Items from a dataset:
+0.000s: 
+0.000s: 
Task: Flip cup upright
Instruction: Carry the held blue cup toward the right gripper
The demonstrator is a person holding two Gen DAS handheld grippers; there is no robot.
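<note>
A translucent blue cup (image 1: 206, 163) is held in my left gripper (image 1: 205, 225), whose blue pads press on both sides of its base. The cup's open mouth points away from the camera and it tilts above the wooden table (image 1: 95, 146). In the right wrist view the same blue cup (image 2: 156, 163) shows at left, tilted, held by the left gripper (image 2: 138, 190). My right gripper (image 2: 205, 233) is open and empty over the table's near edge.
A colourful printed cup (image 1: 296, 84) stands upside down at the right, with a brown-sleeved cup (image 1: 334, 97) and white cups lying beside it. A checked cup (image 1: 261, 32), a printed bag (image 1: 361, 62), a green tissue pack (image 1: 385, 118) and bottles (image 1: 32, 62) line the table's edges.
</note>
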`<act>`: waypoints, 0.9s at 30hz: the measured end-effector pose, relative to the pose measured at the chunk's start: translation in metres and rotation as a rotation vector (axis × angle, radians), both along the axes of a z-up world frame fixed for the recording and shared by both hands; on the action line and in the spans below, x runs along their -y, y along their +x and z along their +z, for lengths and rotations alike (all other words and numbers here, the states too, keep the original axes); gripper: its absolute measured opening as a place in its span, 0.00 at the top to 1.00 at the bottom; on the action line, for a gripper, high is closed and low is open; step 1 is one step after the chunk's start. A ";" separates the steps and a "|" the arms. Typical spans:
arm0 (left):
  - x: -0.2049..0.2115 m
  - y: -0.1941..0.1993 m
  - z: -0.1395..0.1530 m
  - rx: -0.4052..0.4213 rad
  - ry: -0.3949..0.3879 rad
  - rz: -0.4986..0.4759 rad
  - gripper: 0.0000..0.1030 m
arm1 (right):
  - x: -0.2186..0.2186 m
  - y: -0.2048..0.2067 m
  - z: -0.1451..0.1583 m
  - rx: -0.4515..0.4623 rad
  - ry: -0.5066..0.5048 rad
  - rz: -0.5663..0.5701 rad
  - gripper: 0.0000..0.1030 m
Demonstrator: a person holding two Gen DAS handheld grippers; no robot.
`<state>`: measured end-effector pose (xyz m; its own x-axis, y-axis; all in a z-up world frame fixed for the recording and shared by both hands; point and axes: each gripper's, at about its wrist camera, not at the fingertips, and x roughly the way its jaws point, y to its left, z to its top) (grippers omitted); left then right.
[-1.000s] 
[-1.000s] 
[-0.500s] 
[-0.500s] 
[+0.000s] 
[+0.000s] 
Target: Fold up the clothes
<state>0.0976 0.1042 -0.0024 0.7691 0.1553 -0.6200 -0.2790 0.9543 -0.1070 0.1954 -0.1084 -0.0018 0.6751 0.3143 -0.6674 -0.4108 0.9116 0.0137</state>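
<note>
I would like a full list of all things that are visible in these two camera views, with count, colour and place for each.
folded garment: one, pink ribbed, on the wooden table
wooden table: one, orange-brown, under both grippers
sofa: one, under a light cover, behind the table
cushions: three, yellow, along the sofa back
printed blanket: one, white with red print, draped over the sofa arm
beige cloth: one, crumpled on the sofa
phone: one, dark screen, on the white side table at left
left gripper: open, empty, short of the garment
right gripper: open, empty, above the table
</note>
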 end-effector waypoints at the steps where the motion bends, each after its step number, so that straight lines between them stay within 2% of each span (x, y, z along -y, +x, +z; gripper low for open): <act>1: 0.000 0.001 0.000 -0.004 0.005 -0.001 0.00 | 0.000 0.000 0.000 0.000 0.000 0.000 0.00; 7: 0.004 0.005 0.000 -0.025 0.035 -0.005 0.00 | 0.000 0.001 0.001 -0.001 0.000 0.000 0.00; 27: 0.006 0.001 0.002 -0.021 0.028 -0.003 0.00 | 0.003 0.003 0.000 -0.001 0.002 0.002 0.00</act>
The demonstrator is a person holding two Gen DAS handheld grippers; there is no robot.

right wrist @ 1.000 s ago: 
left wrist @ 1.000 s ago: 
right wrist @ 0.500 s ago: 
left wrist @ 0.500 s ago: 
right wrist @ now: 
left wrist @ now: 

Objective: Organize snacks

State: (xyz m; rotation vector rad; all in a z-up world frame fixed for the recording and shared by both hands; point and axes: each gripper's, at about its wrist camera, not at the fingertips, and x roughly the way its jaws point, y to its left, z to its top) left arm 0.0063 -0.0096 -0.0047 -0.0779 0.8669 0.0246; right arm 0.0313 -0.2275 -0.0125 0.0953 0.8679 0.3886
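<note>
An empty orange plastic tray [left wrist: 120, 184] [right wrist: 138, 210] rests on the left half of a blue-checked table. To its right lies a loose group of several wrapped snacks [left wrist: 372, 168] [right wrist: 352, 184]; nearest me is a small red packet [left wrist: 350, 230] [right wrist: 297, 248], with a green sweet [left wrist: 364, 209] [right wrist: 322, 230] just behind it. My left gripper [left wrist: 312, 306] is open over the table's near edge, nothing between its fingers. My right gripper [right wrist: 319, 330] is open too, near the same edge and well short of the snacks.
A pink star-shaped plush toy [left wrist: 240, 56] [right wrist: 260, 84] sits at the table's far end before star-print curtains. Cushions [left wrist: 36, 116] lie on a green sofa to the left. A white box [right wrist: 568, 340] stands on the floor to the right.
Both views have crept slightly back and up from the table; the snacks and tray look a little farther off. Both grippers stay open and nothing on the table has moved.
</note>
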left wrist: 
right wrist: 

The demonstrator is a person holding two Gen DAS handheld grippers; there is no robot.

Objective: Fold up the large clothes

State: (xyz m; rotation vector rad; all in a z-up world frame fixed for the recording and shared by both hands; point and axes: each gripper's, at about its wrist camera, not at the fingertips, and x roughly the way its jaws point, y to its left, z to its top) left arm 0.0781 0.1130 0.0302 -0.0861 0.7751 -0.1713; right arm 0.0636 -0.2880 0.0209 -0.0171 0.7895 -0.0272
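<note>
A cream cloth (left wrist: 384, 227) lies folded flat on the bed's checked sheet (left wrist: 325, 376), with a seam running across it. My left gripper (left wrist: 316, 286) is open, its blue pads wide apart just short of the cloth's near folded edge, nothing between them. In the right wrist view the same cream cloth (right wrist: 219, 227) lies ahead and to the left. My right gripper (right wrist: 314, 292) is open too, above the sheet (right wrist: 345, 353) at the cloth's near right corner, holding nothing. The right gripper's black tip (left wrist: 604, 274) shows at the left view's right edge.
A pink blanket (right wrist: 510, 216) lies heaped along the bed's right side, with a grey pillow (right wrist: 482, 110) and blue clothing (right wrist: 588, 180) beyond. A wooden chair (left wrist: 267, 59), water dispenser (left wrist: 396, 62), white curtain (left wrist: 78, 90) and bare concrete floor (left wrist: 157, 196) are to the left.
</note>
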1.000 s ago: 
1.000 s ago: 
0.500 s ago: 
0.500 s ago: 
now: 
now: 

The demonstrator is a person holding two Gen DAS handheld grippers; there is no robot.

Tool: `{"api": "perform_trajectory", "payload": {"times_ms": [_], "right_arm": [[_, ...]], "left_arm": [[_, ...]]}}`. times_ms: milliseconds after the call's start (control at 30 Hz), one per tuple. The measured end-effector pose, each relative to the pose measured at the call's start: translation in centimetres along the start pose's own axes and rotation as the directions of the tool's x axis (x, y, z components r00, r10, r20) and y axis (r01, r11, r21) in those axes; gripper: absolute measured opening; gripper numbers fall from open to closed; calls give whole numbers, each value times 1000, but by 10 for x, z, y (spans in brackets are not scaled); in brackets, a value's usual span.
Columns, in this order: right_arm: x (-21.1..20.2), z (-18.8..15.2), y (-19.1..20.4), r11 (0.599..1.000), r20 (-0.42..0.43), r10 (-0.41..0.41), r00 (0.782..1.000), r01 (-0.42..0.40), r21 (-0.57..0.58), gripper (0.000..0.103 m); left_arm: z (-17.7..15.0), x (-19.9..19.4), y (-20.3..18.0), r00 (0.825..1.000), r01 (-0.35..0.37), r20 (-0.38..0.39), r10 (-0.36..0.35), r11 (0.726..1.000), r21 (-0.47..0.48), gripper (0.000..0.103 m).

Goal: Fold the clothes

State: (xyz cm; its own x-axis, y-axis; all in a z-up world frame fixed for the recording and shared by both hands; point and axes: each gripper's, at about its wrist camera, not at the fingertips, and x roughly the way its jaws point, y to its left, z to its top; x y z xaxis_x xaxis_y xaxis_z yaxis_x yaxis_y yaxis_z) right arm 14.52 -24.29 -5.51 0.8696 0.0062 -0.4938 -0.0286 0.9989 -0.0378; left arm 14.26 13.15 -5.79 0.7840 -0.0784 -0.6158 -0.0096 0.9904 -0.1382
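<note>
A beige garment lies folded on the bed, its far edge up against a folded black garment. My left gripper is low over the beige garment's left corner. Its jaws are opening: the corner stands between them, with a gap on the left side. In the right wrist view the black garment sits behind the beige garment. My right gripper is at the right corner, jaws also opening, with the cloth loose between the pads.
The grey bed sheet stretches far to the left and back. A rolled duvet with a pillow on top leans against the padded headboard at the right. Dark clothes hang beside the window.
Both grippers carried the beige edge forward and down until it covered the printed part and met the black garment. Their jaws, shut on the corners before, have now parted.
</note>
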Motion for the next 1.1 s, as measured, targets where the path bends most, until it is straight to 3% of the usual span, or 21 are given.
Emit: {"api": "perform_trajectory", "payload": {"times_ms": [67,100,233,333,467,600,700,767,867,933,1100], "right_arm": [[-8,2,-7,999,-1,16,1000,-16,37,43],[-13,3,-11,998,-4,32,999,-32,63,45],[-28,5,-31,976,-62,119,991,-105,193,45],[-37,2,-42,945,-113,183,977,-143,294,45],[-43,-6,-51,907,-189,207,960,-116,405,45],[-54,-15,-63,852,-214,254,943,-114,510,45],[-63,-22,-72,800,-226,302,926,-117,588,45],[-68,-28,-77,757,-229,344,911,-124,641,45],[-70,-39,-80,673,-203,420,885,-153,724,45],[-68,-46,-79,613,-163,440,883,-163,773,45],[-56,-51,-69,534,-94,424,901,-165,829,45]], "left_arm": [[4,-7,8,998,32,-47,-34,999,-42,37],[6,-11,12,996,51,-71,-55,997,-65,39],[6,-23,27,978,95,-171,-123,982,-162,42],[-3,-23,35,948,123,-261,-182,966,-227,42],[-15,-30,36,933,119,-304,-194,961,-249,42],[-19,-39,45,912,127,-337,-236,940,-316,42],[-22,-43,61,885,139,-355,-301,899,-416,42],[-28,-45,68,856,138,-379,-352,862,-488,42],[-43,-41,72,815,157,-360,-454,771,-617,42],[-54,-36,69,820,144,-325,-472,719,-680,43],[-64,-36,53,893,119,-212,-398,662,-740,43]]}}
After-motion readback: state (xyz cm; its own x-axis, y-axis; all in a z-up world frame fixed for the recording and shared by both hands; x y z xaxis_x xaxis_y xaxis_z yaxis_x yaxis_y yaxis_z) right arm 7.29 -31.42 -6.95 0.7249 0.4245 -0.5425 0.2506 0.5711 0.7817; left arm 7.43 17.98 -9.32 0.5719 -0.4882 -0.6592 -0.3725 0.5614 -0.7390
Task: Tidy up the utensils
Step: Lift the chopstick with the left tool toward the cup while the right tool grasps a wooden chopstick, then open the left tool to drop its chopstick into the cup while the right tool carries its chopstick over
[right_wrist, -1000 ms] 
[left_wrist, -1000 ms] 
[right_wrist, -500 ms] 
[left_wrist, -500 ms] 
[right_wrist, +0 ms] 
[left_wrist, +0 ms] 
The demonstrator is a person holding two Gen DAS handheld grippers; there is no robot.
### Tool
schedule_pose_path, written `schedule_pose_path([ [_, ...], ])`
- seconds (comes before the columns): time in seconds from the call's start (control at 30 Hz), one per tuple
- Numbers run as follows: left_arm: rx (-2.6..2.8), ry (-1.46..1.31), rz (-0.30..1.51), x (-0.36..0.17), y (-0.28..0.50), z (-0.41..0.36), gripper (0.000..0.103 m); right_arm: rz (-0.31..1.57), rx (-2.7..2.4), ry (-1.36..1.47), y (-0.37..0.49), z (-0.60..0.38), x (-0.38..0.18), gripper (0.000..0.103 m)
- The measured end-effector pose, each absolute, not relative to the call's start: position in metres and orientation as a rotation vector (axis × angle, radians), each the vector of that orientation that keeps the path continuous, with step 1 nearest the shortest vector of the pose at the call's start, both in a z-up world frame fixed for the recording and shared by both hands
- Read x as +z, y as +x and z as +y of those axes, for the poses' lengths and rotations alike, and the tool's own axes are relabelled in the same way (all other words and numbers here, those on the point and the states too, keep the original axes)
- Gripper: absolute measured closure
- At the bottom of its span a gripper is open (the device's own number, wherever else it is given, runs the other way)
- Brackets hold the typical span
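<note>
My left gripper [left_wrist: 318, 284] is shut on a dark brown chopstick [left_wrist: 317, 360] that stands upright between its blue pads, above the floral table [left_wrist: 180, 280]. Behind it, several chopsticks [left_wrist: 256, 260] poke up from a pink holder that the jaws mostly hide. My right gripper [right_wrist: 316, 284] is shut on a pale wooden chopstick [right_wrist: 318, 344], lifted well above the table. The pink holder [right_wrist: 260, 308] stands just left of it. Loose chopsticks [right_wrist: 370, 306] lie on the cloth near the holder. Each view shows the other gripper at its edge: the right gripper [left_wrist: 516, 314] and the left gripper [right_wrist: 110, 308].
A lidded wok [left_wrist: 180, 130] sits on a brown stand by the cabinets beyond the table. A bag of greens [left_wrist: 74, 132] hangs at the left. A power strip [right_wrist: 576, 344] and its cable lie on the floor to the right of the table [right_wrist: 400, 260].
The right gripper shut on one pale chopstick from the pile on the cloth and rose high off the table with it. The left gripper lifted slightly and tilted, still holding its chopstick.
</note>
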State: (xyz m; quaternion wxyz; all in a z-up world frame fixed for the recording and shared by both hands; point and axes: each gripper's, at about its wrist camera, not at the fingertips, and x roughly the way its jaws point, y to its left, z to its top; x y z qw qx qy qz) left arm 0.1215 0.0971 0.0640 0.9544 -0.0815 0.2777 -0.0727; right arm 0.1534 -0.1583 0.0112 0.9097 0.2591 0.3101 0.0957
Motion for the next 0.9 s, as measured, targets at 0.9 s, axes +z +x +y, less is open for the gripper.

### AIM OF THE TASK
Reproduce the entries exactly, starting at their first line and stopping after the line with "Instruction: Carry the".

### ANSWER SECTION
+0.000s: 
+0.000s: 
Task: Flip cup upright
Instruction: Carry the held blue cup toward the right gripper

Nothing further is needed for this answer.